I previously covered 5 ways you can prepare for a breach, which can help reduce risks. If a breach still occurs
despite those precautions, however, here are eight things you should do within 48 hours to manage and contain
the situation as best as you can.

Regardless of the type of breach, these steps should apply—whether it involves a single device, a series of
systems, or a company-wide intrusion.

1. FREEZE EVERYTHING
Take affected devices offline but do not shut them down or make any changes just yet. The goal here is to stop
any ongoing activity by limiting communication to and from the impacted systems but not commit any action
that might erase clues, contaminate evidence, or otherwise inadvertently aid the attacker.

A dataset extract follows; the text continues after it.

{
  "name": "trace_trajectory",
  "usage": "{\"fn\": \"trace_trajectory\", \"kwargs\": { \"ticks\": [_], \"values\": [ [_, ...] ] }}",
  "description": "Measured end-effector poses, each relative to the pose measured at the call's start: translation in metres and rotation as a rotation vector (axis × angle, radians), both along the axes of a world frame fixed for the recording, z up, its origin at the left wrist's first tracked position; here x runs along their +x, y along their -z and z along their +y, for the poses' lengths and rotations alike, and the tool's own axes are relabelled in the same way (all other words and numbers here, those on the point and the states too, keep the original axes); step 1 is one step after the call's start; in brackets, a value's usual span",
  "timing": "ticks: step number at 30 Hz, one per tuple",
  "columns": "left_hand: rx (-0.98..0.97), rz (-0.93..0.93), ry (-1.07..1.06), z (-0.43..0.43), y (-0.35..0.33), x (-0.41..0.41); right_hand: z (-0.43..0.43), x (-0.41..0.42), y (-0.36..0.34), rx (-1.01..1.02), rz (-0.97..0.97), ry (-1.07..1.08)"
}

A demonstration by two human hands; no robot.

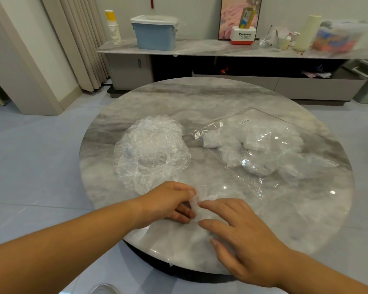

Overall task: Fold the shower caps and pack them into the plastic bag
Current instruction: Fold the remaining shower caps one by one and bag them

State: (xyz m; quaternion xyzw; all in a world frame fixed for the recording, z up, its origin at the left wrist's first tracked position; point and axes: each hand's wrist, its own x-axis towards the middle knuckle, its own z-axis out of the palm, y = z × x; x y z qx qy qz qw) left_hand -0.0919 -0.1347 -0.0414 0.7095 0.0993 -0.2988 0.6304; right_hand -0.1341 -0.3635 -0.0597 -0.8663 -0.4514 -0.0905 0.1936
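Round marble table [200,96], seen from above. At the near edge a clear shower cap [195,207] lies spread flat; the left hand [168,202] pinches a bunched fold of it between thumb and curled fingers; the right hand [242,232] rests on it with fingers straight and spread, gripping nothing. Beyond the left hand lies a loose pile of shower caps [151,151]; to its right, apart from it, a plastic bag [261,143] lies flat with folded caps inside; behind the table, a sideboard [200,49] carries a blue box [155,35].
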Motion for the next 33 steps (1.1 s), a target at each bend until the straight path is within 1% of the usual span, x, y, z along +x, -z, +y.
{"fn": "trace_trajectory", "kwargs": {
  "ticks": [2, 7, 11, 15, 18, 20, 23, 25, 28, 29, 30, 33],
  "values": [
    [0.004, -0.002, 0.029, -0.003, -0.002, 0.002, -0.001, -0.002, 0.002, -0.039, 0.002, -0.017],
    [0.03, -0.02, 0.065, -0.007, -0.006, 0.004, -0.007, 0.0, 0.008, -0.048, 0.036, 0.01],
    [0.017, -0.009, 0.092, -0.006, -0.004, 0.007, -0.004, 0.001, 0.002, -0.178, 0.002, -0.063],
    [0.037, -0.014, 0.101, -0.01, -0.008, 0.006, -0.001, 0.002, 0.006, -0.285, -0.045, 0.052],
    [0.051, -0.006, 0.085, -0.012, -0.01, 0.007, -0.003, 0.0, 0.011, -0.268, -0.097, 0.178],
    [0.083, -0.015, 0.093, -0.012, -0.011, 0.008, -0.003, -0.005, 0.015, -0.247, -0.109, 0.22],
    [0.161, -0.048, 0.12, -0.015, -0.011, 0.013, -0.005, -0.012, 0.025, -0.21, -0.067, 0.225],
    [0.253, -0.123, 0.111, -0.019, -0.01, 0.018, -0.009, -0.013, 0.029, -0.181, -0.018, 0.208],
    [0.531, -0.341, 0.128, -0.025, -0.009, 0.031, -0.014, -0.011, 0.028, -0.125, 0.06, 0.19],
    [0.601, -0.378, 0.159, -0.029, -0.01, 0.034, -0.016, -0.011, 0.028, -0.103, 0.081, 0.181],
    [0.642, -0.38, 0.2, -0.033, -0.011, 0.037, -0.017, -0.01, 0.027, -0.086, 0.105, 0.166],
    [0.689, -0.302, 0.303, -0.045, -0.015, 0.043, -0.024, -0.007, 0.022, -0.066, 0.192, 0.111]
  ]
}}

In the case of virtual machines or other systems you can snapshot, I recommend doing so now so that you will
have a recorded version of the system at the time the breach was occurring. You can analyze the snapshot later
in an offline state.

2. ENSURE THAT AUDITING AND LOGGING ARE ONGOING

Ensuring that existing system auditing remains intact and has been operational will be one of the most useful
steps you can take to determine the scope of the breach and devise remediation methods. If auditing has been
disabled (to cover someone’s trail, for instance), restore it before proceeding. It will also assist in establishing
whether breach activity is still occurring and when the breach can be safely determined to have concluded.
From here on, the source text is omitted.